### Work order:
Return all the data verbatim but without images.

### Supplied data:
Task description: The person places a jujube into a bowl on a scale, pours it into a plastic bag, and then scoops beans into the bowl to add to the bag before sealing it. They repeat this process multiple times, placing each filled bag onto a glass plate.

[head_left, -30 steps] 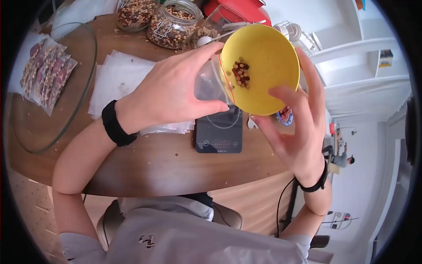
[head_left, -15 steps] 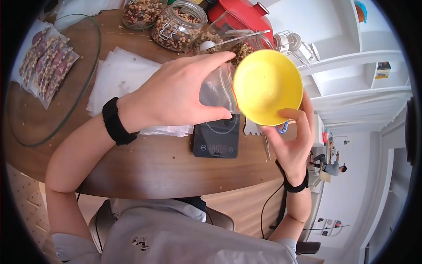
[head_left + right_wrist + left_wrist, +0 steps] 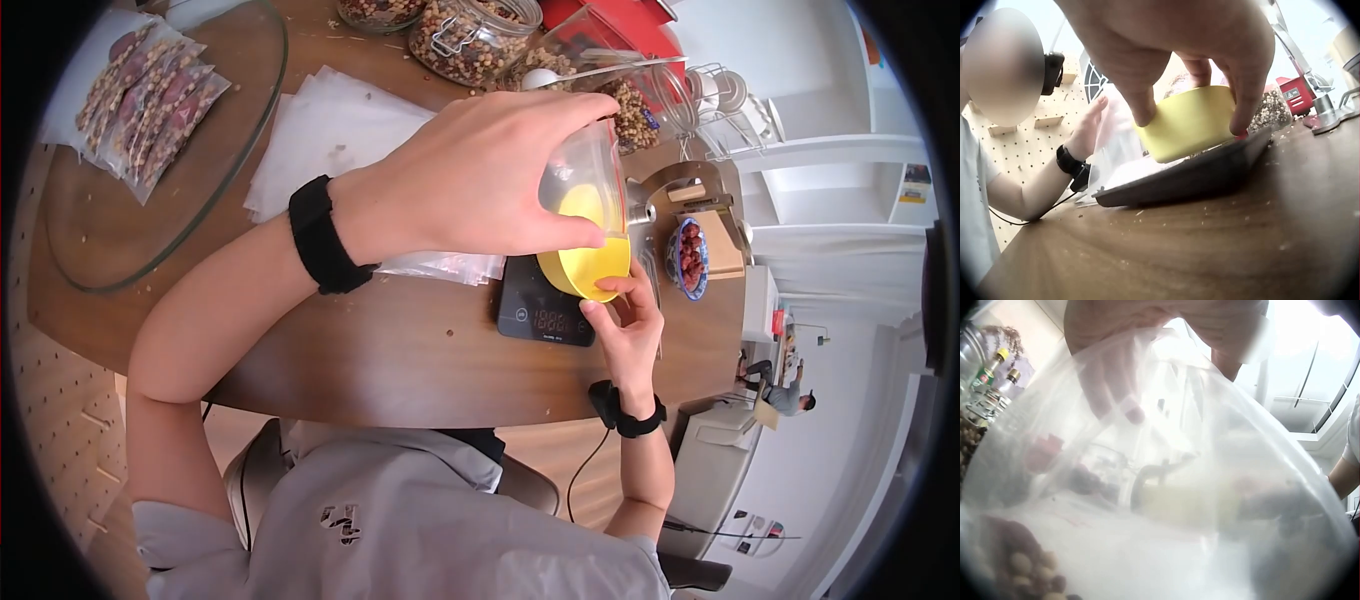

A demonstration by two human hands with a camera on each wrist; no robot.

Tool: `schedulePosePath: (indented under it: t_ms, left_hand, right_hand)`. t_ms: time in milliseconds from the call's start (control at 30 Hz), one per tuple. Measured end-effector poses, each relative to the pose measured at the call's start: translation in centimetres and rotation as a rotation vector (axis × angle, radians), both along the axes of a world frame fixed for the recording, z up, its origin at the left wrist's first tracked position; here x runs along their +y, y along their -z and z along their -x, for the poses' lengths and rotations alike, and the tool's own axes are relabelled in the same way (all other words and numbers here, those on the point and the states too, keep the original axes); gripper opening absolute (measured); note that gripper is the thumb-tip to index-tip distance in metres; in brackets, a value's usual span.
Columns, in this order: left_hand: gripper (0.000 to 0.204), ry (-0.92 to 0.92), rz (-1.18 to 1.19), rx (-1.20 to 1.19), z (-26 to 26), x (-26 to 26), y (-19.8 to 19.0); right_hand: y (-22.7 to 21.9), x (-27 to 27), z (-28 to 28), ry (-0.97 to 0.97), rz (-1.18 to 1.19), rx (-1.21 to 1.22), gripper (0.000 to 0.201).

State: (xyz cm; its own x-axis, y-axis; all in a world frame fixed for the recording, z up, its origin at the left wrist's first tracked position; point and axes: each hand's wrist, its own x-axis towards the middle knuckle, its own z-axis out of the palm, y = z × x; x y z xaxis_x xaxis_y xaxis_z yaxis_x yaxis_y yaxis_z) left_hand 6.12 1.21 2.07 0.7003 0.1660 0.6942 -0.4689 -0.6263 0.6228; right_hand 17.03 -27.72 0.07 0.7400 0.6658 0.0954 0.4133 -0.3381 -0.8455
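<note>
My left hand (image 3: 470, 185) holds a clear zip bag (image 3: 585, 165) near its red-striped mouth, thumb and forefinger spread along the edge. Through the film in the left wrist view, beans (image 3: 1022, 565) and a dark red piece show at the lower left. My right hand (image 3: 632, 345) grips a yellow bowl (image 3: 605, 268) by its rim, thumb on the near side. The bowl is right over a black kitchen scale (image 3: 515, 295) with a lit display, and the bag partly hides it. In the right wrist view the bowl (image 3: 1191, 125) tilts slightly, low over the scale.
Flat empty bags (image 3: 330, 140) lie left of the scale. Filled bags (image 3: 150, 105) rest by a glass plate at the far left. Behind stand an open jar of beans (image 3: 470, 40) and a glass container with a white spoon (image 3: 540, 78). A patterned bowl of red fruit (image 3: 690, 260) sits right.
The yellow bowl held several beans one second ago; half a second ago its inside looked bare. My right hand has brought it down to the scale. My left hand still holds the bag.
</note>
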Motion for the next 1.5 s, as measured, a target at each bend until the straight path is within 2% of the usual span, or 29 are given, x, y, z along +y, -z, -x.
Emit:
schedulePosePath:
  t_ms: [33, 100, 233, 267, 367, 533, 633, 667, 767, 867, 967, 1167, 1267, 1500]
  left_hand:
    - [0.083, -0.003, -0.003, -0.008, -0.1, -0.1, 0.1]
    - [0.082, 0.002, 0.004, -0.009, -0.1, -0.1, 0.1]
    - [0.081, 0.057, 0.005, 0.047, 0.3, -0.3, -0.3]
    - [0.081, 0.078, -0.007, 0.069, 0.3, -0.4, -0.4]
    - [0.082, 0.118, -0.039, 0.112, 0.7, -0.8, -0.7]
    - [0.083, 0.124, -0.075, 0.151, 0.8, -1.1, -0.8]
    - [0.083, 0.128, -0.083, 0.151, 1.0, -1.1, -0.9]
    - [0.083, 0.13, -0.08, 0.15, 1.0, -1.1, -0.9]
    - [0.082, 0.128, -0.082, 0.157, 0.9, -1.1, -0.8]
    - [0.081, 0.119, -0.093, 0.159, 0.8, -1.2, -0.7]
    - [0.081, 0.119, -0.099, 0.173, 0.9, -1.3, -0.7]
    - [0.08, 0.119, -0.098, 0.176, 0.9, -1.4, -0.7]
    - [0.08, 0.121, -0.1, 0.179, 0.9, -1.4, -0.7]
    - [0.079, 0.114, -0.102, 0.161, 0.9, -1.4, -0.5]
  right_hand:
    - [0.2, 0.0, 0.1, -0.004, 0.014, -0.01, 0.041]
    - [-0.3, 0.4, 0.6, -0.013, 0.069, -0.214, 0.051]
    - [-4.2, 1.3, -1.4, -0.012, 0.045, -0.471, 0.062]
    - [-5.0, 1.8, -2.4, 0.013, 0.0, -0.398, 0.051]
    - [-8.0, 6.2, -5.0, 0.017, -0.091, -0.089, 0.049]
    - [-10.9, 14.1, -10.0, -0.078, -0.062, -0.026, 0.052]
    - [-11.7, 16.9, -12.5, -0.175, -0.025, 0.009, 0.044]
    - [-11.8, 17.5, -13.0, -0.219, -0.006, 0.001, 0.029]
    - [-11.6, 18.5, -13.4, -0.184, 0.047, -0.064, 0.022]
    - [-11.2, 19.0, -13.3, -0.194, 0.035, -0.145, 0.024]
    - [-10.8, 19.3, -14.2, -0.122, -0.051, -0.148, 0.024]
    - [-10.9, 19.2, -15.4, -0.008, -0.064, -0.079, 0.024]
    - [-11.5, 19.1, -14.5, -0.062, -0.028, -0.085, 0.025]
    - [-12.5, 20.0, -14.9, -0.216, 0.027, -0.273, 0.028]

### Task answer:
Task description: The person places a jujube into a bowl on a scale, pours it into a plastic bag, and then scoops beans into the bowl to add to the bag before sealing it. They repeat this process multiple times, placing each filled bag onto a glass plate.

[head_left, -30 steps] 
[head_left, -15 steps] 
[head_left + right_wrist + left_wrist, +0 steps] 

A demonstration by two human hands with a camera on each wrist; no robot.

Tool: `schedulePosePath: (indented under it: t_ms, left_hand, right_hand)`. t_ms: time in milliseconds from the call's start (control at 30 Hz), one per tuple. Measured end-effector poses, each relative to the pose measured at the call's start: translation in centimetres and rotation as a rotation vector (axis × angle, radians), both along the axes of a world frame fixed for the recording, z up, its origin at the left wrist's first tracked position; here x runs along their +y, y along their -z and z along their -x, for the poses' lengths and rotations alike, and the tool's own axes are relabelled in the same way (all other words and numbers here, those on the point and the states too, keep the original axes); gripper opening absolute (measured); note that gripper is the thumb-tip to index-tip distance in metres; in brackets, a value's usual span.
Columns, in this order: left_hand: gripper (0.000 to 0.204), ry (-0.92 to 0.92), rz (-1.18 to 1.19), rx (-1.20 to 1.19), z (-26 to 26), x (-26 to 26), y (-19.8 to 19.0); right_hand: y (-22.7 to 21.9), x (-27 to 27), z (-28 to 28), ry (-0.97 to 0.97), rz (-1.18 to 1.19), rx (-1.21 to 1.22), gripper (0.000 to 0.201).

State: (xyz cm; its own x-axis, y-axis; all in a world frame fixed for the recording, z up, its origin at the left wrist's first tracked position; point and axes: each hand's wrist, its own x-axis towards the middle knuckle, its own z-axis out of the palm, y = z × x; x y z xaxis_x xaxis_y xaxis_z yaxis_x yaxis_y yaxis_z) left_hand 6.12 1.21 2.07 0.7003 0.1660 0.6942 -0.4689 -0.6263 0.6228; right_hand 17.03 -27.72 0.07 0.7400 0.6658 0.0954 0.4133 -0.3381 -0.8455
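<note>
My left hand (image 3: 470, 185) holds a clear zip bag (image 3: 585, 165) near its red-striped mouth, thumb and forefinger spread along the edge. Through the film in the left wrist view, beans (image 3: 1022, 565) and a dark red piece show at the lower left. My right hand (image 3: 632, 345) grips a yellow bowl (image 3: 605, 268) by its rim, thumb on the near side. The bowl is right over a black kitchen scale (image 3: 515, 295) with a lit display, and the bag partly hides it. In the right wrist view the bowl (image 3: 1191, 125) tilts slightly, low over the scale.
Flat empty bags (image 3: 330, 140) lie left of the scale. Filled bags (image 3: 150, 105) rest by a glass plate at the far left. Behind stand an open jar of beans (image 3: 470, 40) and a glass container with a white spoon (image 3: 540, 78). A patterned bowl of red fruit (image 3: 690, 260) sits right.
The yellow bowl held several beans one second ago; half a second ago its inside looked bare. My right hand has brought it down to the scale. My left hand still holds the bag.
</note>
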Motion for the next 1.5 s, as measured, a target at each bend until the straight path is within 2% of the usual span, or 29 are given, x, y, z along +y, -z, -x.
Emit:
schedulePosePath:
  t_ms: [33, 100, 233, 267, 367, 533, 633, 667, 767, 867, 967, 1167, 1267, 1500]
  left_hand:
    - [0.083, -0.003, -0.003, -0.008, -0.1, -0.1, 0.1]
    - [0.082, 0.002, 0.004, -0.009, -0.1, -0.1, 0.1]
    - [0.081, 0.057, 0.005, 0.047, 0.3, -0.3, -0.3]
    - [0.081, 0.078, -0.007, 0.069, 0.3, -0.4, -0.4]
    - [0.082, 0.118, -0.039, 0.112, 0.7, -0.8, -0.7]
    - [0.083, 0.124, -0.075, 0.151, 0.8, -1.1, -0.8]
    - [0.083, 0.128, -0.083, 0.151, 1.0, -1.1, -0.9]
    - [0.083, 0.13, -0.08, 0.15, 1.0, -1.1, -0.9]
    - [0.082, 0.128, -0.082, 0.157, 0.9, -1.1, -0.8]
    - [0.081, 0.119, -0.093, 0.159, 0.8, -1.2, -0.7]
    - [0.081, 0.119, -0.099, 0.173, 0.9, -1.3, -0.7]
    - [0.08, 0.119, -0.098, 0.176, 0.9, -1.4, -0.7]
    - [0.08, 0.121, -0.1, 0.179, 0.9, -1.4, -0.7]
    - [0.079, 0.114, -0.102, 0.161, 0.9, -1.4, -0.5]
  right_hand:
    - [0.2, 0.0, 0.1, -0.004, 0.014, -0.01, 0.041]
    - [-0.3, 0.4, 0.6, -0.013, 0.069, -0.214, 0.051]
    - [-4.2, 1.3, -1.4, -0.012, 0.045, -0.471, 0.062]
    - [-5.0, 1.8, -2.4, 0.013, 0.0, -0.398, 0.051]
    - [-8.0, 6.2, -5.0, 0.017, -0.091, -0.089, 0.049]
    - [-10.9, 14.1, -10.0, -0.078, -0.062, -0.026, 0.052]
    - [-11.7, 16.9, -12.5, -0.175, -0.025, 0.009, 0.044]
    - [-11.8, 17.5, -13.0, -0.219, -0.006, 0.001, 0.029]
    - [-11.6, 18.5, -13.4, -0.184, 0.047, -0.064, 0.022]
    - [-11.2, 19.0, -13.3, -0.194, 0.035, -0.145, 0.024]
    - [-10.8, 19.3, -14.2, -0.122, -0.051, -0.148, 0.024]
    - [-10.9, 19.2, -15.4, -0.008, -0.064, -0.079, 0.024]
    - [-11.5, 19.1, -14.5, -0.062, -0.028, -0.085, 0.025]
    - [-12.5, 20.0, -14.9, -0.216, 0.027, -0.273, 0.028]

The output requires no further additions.